Cassandra Cautery nodded thoughtfully, like this was a weighty question and she wanted to get the answer right. “What you said in the hospital about artificial being better. Well, that sparked some interest here. Some very high-level interest. Discussions all the way up to the Manager.” She searched my eyes. I didn’t know who the Manager was. “What would you say to your own product line?”

“My own product line of what?”

“Of prosthetic devices.” She caught herself. “Of artificial enhancements. Of quality bio-augmentations. We haven’t settled on a name. But we want you to build them. We’re fully funding you to explore any and all possibilities that occur to your brilliant, brilliant mind.”

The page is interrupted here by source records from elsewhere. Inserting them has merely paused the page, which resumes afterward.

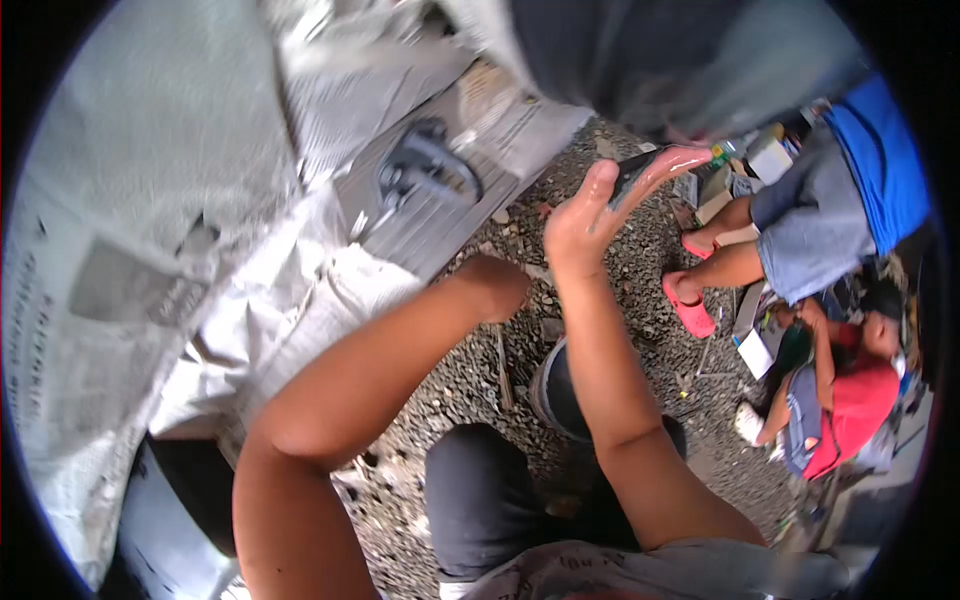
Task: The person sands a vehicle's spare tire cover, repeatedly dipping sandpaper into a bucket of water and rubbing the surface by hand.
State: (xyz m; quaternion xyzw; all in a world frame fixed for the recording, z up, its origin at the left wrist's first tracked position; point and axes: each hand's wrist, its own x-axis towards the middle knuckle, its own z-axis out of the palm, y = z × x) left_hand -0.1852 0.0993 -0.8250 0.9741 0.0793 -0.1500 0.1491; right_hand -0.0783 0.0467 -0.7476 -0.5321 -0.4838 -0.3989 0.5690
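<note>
spreading wide, right hand [582, 222] bears a dark piece [632, 174]; level palm steadies it best. left hand [497, 288]: cannot tell grip.

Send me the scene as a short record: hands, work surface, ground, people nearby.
left hand: above gravel, fingers hidden
right hand: open, fingers glossy; dark patch or flat piece at palm, unclear which
work surface: grey ridged board bearing a grey looped part
ground: gravel; bucket near the knees
people nearby: one in a blue top, one in a red top
</note>
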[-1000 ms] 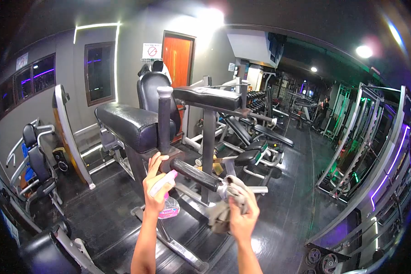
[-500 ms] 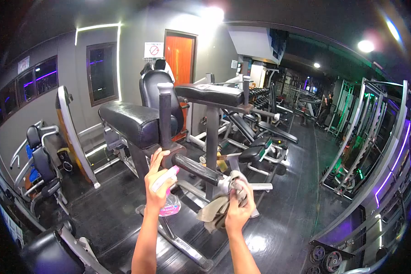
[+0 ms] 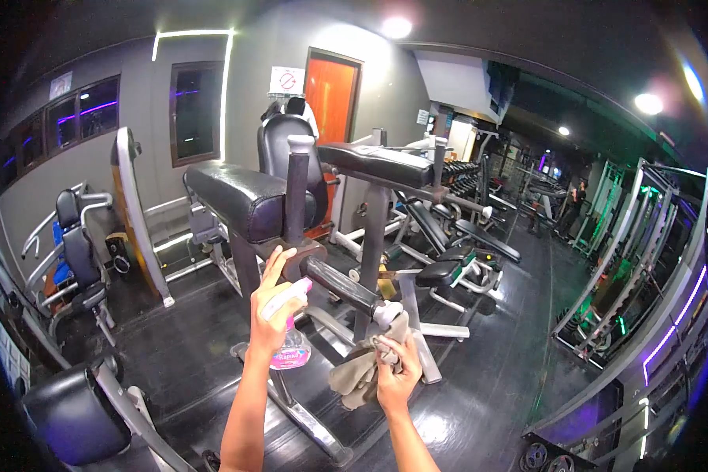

“You want me to build prostheses?”

“Yes.”

“Why do you want me to build prostheses?”

“Don’t you want to?”

“Yes. But … I’m not on the business side, but—”

Cassandra Cautery laughed. “Right. You’re not on the business side. Leave that to us.”

“But—”

“I’m a middle manager,” she said. “Some people think that’s a pejorative, but I don’t. There are people above me who make business decisions and people below me who execute them and those people live in different realities. Very different. And my job is to bring them together. Mesh their realities. Sometimes they’re not completely compatible, and sometimes I don’t even completely understand how someone can live in the reality they do, but the point is I mesh them. I’m like a translator. Only more hands-on. And that’s what makes the company work. Middle managers, like me, meshing. So let me take a stab at meshing your reality, Charlie. Do you know how much money there is in medical? A lot. And more every year, because you invent a better heart and it doesn’t matter how much it costs, people want it. Because you’re selling them life.” She blinked. “You’re selling them life.” She patted her jacket pockets. “I need a pen. But what’s the problem with medical? The market is limited to sick people. Imagine: You sink thirty million into developing the world’s greatest artery valve and someone goes and cures heart disease. It would be a disaster. Not for the … not for the people, obviously. I mean for the company. Financially. I mean this is the kind of business risk that makes people upstairs nervous about signing off on major capital investment. But what you’re talking about, what you said at the hospital … it’s medical for healthy people. That’s what excites them. They’re imagining a device. Let’s say a spleen. They don’t know. I don’t know. It’s up to you. But say you come up with a spleen that works better than natural spleens. More reliable, safer, with, um, built-in monitoring of your blood pressure. I’m sure you can come up with better ideas. But that device we could sell to anybody. The market for that is every person in the world who wants their spleen to work better. And every customer is a customer for life. Literally. You mentioned upgrades at the hospital. Well, imagine you purchase a Better Spleen. And a few years later, wait a minute, here comes the Better Spleen Two. It’s the same, only it can check your e-mail.” She laughed. “I’m being silly. But you see the business model. There’s repeat business. I sat in on this meeting, Charlie, and a man there, he said people buy a new cell phone every thirteen months.